In this notebook, we will explore the use of neural networks to solve the famous iris flowers classification problem. The attributes of the iris dataset can be summarized as:
1. Sepal length (cm)
2. Sepal width (cm)
3. Petal length (cm)
4. Petal length (cm)
5. Class (target)

## Imports

In [1]:
import pandas as pd
import tensorflow as tf
from tensorflow.keras.models import Sequential
from tensorflow.keras.layers import Dense
import tensorflow.keras.utils as tfu
from scikeras.wrappers import KerasClassifier
from sklearn.model_selection import cross_val_score
from sklearn.model_selection import KFold
from sklearn.preprocessing import LabelEncoder

## Loading Data

In [12]:
df = pd.read_csv('iris.csv', header=None)
dataset = df.values
X = dataset[:, 0:4].astype(float)
y = dataset[:, 4]

In [13]:
X[:5]

array([[5.1, 3.5, 1.4, 0.2],
       [4.9, 3. , 1.4, 0.2],
       [4.7, 3.2, 1.3, 0.2],
       [4.6, 3.1, 1.5, 0.2],
       [5. , 3.6, 1.4, 0.2]])

In [14]:
y[:5]

array(['Iris-setosa', 'Iris-setosa', 'Iris-setosa', 'Iris-setosa',
       'Iris-setosa'], dtype=object)

## Encoding the Output Variable

The output variable contains three different values. We can reshape the output into a vector representing class identity via one-hot encoding. 

In [23]:
dummy_y = pd.get_dummies(y).to_numpy()
dummy_y[:5]

array([[1, 0, 0],
       [1, 0, 0],
       [1, 0, 0],
       [1, 0, 0],
       [1, 0, 0]], dtype=uint8)

## Defining the Neural Network Model

As before, we can use `KerasClassifier` to define our neural network. Unlike the previous example with one final output, we will naturally need to create three outputs, one representing each potential class value. 

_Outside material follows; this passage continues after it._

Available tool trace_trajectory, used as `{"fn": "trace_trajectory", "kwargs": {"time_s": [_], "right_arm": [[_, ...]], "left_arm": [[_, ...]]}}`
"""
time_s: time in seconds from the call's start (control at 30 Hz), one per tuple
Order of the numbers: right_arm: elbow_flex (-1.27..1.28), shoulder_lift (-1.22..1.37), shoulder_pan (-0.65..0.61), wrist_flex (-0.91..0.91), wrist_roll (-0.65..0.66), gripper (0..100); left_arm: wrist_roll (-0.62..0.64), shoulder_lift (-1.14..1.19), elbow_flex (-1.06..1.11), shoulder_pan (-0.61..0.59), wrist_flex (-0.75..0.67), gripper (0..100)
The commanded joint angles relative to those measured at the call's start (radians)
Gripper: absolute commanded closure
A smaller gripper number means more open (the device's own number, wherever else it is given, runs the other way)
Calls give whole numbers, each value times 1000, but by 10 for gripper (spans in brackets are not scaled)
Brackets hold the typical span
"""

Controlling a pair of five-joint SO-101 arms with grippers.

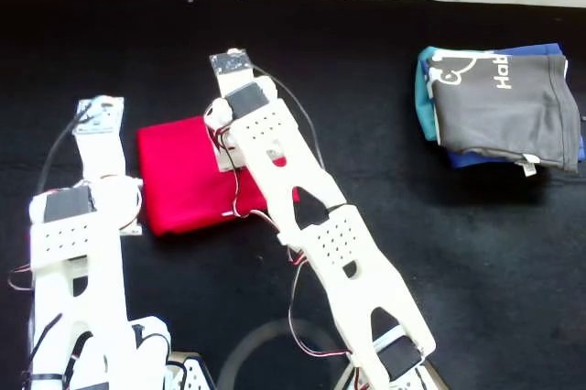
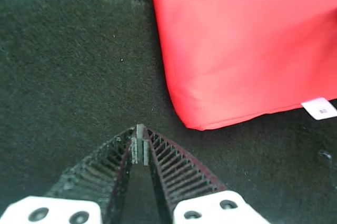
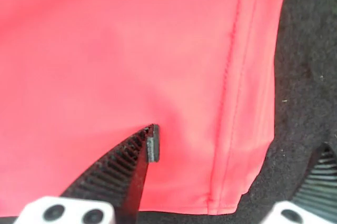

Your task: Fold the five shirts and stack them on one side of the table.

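red shirt point(image 1: 183, 179) centre-left | left gripper point(image 2: 139, 145) pinched together, empty | right gripper point(image 3: 239, 150) spread wide — straddling its edge | shirt stack point(image 1: 504, 106) upper right

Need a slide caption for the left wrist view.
Shut left hand over the black table, just off a corner of the folded red shirt.

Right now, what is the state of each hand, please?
Left hand: closed, holding nothing.
Right hand: open over the red shirt.

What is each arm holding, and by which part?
Nothing: the left gripper is shut empty beside the red shirt; the right gripper is open, astride its edge.
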Motion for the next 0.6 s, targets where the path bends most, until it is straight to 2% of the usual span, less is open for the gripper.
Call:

4 inputs --> [8 hidden nodes] --> 3 outputs

We will use a softmax activation function in the output layer. This is to ensure the output values are in the range of 0 and 1 and may be used as predicted probabilities. In the compilation step, we will need to alter the gradient descent function to account for the multiple value entropy being calculated. We can use `categorical_crossentropy` instead of the `binary_crossentropy` used in the binary classification problem. 

In [24]:
def baseline_model():
    # create model
    model = Sequential()
    model.add(Dense(8, input_shape=(4,), activation='relu'))
    model.add(Dense(3, activation='softmax'))
    # compile model
    model.compile(loss='categorical_crossentropy', optimizer='adam', metrics=['accuracy'])
    return model

In [25]:
# Creating the KerasClassifier

estimator = KerasClassifier(model=baseline_model, epochs=200, batch_size=5, verbose=0)

## Evaluating the Model with *k*-Fold Cross-Validation

We can use the gold standard for validation, *k*-Fold cross-validation. First, we will need to define the model evaluation procedure.

In [26]:
kfold = KFold(n_splits=10, shuffle=True)

Now we can evaluate our model on our dataset (`X` and `dummy_y`) using the 10-fold cross-validation procedure (`kfold`). 

In [27]:
results = cross_val_score(estimator, X, dummy_y, cv=kfold)
print("Accuracy: %.2f%% (%.2f%%)" % (results.mean()*100, results.std()*100))

Accuracy: 96.67% (4.47%)


The results are summarized as both the mean and standard deviation of the model accuracy on the dataset. This is a reasonable estimation of the performance of the model on unseen data.